In terms of bandwidth, Chip 5 gives higher values than all other CMUT chips. This is due to the fact that it was encapsulated with a silicone layer thickness of 50 µm, which is close to the thickness found to be optimal in FEA (tideal = 60 µm). A theoretical background of the results of the different encapsulations is currently being developed and will be part of a future publication.
A bandwidth of 122% (Chip 5) corresponds to a data rate of 1.85 Mbit with a coding of 1 bit per hertz. With a more conservative assumption of three pulses per bit, the achievable data rate is 0.617 Mbit.
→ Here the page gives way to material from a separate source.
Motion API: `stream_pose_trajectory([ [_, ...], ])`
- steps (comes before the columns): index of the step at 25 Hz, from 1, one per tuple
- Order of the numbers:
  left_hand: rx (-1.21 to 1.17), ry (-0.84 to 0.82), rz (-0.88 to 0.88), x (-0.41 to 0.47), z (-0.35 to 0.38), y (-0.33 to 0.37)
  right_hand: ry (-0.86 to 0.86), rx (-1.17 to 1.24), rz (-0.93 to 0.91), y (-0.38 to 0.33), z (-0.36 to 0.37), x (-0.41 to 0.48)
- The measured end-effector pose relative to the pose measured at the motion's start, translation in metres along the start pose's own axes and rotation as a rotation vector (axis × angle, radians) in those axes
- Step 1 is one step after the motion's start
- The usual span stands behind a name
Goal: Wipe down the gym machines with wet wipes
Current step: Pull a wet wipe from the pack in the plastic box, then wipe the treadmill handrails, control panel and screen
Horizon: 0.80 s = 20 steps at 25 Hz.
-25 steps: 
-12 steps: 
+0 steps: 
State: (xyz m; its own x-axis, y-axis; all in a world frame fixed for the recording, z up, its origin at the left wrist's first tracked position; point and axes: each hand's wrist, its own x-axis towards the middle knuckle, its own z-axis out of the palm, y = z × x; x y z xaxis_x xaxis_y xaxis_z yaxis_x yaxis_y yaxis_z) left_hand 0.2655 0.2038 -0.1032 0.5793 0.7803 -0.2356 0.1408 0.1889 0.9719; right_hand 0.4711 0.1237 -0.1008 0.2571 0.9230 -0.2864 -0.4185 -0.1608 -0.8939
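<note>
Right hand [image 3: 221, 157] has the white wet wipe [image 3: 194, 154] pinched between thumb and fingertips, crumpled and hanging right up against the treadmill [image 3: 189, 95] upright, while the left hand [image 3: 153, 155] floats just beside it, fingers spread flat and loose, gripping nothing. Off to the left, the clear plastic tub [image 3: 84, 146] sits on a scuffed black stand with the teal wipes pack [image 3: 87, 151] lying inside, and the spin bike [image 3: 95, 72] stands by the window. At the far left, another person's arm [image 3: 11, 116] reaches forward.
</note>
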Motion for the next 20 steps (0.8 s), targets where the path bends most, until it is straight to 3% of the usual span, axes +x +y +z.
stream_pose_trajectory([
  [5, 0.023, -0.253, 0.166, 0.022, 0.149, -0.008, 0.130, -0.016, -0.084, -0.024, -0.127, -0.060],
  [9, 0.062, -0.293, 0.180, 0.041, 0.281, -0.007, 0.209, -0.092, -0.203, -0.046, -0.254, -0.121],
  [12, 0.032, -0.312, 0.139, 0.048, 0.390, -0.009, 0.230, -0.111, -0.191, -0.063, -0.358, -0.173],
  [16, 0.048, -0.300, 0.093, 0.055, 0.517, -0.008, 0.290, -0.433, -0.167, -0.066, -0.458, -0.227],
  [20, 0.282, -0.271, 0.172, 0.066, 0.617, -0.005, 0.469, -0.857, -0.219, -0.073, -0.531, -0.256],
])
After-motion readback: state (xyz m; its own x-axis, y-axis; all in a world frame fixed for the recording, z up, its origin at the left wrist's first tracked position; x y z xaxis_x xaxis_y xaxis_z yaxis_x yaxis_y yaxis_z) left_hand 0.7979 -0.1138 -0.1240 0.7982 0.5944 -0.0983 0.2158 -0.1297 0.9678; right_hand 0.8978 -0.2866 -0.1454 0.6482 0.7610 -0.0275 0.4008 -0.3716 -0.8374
For applications that require a higher data rate, it can be significantly increased by using suitable control electronics and pulse coding. In addition to frequency coding of the signal, an 8-bit amplitude modulation is possible, which could increase the data rate by a factor of 8 to 4.93 Mbit. The significantly lower bandwidth for the CMUT encapsulated with 170 µm thick silicone and a titanium foil (Chip 3), can be explained by the higher acoustic impedance of the titanium foil, increasing the occurrence of interference between the foil and the CMUT membrane.
Both receiving spectra of the ex vivo measurements (
Figure 14) show a frequency dependence of the signal amplitude, which differs from the results of the transmission measurements in Fluorinert FC-72. The objective resonance peak shifts from 1.85 MHz in Fluorinert FC-72 to 1.9 MHz ex vivo. However, the pressure being applied to the surface of the encapsulated CMUT chips when applying it to the muscle tissue emphasizes higher modes, so that the main resonance peak occurs at 3.4 MHz. While the original intention was to operate at a single frequency band at 2 MHz, this result, assuming appropriate electronics, gives the possibility to operate on two different frequency bands.
5. Conclusions
CMUT chips with a center frequency of 2 MHz in immersion were manufactured and characterized for encapsulation. Based on this, titanium and PEEK for a biocompatible housing, which was applied on the CMUT surface using a silicone coupling, were experimentally evaluated. In addition to titanium, the standard material for medical implants, PEEK was tested as a promising alternative. It was furthermore shown in FEA and experiments that the composite oscillator resulting from the encapsulation can be optimized in terms of bandwidth and signal amplitude by optimizing the thickness of the silicone layer. It could be shown that with the investigated encapsulation strategy, sufficient signal amplitudes and bandwidths can be achieved to transmit signals over 80 mm in Fluorinert FC-72 and over 60 mm ex vivo.
A necessary step towards actual application is the change from the laboratory electronics used in this work to integrated electronics powered by battery. Initial tests with prototypes have produced very promising results here.
In addition, in future work, the contact pressure to which the acoustic window of the implant is exposed inside the human body should be further investigated, as it alters the CMUT characteristics. Body temperature or movement through breathing could also have an influence here.